No les bastó con una empresa. Ahora le abren la segunda.
Rivardo Azael Casanova Márquez, el mismo que empezó domando caballos en Llera, acaba de recibir dos contratos más por 14 millones 660 mil 952 pesos. Esta vez no a través de Casa Casve MX, sino de una razón social distinta: Grupo ID Rec, S.A. de C.V.
La empresa fue constituida el 24 de septiembre de 2022. Exactamente siete días antes de que el actual gobierno tomara posesión. Siete días.
El contrato más grueso (DGCYOP/121/2025) es por 10 millones 432 mil 752 pesos para renovar licenciamiento y servicios de seguridad informática en la plataforma Checkpoint.
El segundo (DGCYOP/161/2025), por 4 millones 228 mil 200 pesos, es para antenas de internet satelital y servicio ilimitado.

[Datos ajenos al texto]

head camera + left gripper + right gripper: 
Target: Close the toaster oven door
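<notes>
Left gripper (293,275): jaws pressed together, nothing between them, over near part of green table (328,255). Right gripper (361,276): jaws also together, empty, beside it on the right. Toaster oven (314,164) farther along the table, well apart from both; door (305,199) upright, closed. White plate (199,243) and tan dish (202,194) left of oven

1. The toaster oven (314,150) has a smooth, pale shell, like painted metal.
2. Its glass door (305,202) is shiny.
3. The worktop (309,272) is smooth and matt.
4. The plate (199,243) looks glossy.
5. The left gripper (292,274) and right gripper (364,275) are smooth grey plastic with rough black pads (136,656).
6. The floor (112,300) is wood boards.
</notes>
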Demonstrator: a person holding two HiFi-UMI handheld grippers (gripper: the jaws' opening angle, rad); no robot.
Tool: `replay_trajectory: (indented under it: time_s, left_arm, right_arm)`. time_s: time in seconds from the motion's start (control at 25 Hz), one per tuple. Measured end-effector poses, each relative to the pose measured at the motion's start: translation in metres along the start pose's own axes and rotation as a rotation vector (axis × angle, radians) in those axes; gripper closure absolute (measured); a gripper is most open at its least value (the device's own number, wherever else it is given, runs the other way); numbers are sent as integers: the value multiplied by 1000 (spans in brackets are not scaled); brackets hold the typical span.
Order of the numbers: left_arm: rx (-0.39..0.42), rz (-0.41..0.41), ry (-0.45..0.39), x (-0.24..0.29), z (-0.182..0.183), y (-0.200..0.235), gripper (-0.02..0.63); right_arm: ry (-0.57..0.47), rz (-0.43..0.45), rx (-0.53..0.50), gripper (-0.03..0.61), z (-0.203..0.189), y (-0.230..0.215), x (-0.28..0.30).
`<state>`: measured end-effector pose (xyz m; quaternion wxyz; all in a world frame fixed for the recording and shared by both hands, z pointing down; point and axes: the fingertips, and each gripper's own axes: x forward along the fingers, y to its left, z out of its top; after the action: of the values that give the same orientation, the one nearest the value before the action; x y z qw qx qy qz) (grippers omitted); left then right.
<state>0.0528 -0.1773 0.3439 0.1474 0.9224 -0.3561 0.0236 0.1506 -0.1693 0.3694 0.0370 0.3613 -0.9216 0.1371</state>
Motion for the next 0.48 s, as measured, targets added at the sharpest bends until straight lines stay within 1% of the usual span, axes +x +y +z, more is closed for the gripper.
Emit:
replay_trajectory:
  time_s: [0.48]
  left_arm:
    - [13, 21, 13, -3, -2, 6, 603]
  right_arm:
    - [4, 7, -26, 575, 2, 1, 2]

Lo que no aparece en los boletines es quién pidió el servicio: la Oficina del Gobernador. Ricardo Gerardo Guerrero Morales firma como área requirente.

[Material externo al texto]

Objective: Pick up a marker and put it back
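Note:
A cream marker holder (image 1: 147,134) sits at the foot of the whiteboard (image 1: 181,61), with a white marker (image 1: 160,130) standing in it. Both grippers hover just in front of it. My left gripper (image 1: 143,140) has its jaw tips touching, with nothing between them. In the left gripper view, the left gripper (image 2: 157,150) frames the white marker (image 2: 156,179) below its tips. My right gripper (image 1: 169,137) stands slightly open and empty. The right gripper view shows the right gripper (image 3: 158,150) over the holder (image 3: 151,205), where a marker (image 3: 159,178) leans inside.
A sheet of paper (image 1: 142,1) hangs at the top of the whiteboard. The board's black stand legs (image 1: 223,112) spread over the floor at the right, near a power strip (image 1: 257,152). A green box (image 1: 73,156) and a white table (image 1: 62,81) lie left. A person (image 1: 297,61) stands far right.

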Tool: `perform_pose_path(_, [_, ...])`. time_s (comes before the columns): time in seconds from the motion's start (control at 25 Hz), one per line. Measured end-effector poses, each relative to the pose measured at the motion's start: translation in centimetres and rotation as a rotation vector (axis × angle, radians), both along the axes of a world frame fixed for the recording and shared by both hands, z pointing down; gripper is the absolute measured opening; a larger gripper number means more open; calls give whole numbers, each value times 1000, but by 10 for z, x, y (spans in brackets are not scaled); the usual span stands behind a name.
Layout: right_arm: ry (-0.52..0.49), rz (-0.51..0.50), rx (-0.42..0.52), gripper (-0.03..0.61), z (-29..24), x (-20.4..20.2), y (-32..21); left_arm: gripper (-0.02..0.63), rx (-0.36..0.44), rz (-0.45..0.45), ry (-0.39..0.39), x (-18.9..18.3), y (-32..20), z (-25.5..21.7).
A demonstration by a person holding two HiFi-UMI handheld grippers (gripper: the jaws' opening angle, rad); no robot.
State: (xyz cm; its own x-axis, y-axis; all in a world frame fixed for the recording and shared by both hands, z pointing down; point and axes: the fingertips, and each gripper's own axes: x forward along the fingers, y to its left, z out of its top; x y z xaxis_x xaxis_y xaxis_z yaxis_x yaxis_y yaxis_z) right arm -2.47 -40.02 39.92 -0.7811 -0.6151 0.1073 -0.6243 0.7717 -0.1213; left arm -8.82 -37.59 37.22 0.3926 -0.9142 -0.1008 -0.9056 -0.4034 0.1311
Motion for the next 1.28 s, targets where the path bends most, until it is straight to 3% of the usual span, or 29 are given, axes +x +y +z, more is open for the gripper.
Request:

La Secretaría de Administración solo pone la firma formal. El requerimiento nace en el círculo más cercano al poder.
Casanova no es un recién llegado. En el sexenio de Cabeza de Vaca igual se le otorgaron cientos de millones de pesos a esta persona.
Ahora, con otra empresa y bajo otro gobierno, el flujo continúa. Mismo proveedor. Mismo sector. Misma cercanía.
La pregunta ya no es si hay contratos.
La pregunta es por qué una empresa creada siete días antes del cambio de gobierno aparece, tres años después, firmando con la propia Oficina del Gobernador servicios de ciberseguridad y satélites.
En Tamaulipas la seguridad se compra con chalecos, con patrullas… y también con empresas que nacen justo a tiempo.